Documentation
¶
Overview ¶
package gnmatcher provides the main use-case of the project, which is matching of possible name-strings to scientific names registered in a variety of biodiversity databases.
The goal of the project is to return back matched canonical forms of scientific names by tens of thousands a second, making it possible to work with hundreds of millions/billions of name-string matching events.

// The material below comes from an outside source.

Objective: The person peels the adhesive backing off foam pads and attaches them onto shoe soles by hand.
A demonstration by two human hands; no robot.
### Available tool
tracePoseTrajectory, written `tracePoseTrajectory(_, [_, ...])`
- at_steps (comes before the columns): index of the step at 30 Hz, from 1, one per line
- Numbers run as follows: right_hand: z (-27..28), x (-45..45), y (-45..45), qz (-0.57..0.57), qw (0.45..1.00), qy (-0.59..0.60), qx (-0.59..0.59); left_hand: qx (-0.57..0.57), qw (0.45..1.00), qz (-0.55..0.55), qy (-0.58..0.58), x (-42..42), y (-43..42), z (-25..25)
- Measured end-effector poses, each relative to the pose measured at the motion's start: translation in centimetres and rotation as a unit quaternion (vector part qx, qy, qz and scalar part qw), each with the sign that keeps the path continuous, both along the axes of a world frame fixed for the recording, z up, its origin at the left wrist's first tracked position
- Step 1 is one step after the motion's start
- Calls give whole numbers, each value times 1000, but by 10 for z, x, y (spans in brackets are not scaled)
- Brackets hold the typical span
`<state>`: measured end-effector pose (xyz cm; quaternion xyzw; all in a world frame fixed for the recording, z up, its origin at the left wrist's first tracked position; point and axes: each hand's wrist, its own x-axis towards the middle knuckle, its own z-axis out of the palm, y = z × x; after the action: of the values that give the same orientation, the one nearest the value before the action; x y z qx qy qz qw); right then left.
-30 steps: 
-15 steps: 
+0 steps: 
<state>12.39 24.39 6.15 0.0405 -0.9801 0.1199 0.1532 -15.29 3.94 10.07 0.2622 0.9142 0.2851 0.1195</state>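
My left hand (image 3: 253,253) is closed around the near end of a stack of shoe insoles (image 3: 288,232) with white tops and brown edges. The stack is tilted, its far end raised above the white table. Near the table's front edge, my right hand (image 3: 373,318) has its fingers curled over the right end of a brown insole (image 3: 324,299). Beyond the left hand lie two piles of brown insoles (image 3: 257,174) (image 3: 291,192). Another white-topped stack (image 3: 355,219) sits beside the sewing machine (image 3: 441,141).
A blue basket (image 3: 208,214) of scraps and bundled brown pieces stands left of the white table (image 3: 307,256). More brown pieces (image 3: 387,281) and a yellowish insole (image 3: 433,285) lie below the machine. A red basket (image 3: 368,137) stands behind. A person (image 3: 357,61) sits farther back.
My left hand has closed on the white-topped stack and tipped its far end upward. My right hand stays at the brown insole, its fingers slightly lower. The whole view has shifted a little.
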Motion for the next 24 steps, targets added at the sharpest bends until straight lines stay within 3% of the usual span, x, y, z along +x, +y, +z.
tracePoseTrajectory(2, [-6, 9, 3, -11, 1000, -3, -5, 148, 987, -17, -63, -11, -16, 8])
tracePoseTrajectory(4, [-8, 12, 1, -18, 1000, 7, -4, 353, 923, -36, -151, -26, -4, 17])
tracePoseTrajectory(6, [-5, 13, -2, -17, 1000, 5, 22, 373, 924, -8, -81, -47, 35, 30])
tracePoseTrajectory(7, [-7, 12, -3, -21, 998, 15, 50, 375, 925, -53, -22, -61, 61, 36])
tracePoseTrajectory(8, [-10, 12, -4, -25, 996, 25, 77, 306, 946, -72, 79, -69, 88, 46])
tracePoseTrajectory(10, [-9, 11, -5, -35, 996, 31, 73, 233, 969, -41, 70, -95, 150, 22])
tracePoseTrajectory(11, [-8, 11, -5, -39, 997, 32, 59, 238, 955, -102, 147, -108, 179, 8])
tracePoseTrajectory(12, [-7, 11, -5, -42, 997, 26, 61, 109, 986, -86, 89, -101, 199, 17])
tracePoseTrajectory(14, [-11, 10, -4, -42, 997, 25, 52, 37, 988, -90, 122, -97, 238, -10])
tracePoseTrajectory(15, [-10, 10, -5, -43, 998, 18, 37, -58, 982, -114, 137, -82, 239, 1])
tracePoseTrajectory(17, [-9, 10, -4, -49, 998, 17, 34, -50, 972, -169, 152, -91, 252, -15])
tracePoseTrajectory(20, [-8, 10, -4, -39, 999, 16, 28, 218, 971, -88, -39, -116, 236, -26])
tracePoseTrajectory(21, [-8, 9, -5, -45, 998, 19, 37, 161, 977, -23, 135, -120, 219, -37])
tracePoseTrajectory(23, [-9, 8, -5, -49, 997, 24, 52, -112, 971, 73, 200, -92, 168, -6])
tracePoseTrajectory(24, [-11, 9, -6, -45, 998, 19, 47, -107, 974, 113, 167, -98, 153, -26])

The package is intended to be used by long-running services, because it takes a few seconds to initialized its lookup data structures.
Example ¶
package main
import (
"fmt"
"github.com/gnames/gnmatcher"
"github.com/gnames/gnmatcher/config"
"github.com/gnames/gnmatcher/io/bloom"
"github.com/gnames/gnmatcher/io/trie"
)
func main() {
// Note that it takes several minutes to initialize lookup data structures.
// Requirement for initialization: Postgresql database with loaded
// http://opendata.globalnames.org/dumps/gnames-latest.sql.gz
//
// If data are imported already, it still takes several seconds to
// load lookup data into memory.
cfg := config.NewConfig()
em := bloom.NewExactMatcher(cfg)
fm := trie.NewFuzzyMatcher(cfg)
gnm := gnmatcher.NewGNMatcher(em, fm)
res := gnm.MatchNames([]string{"Pomatomus saltator", "Pardosa moesta"})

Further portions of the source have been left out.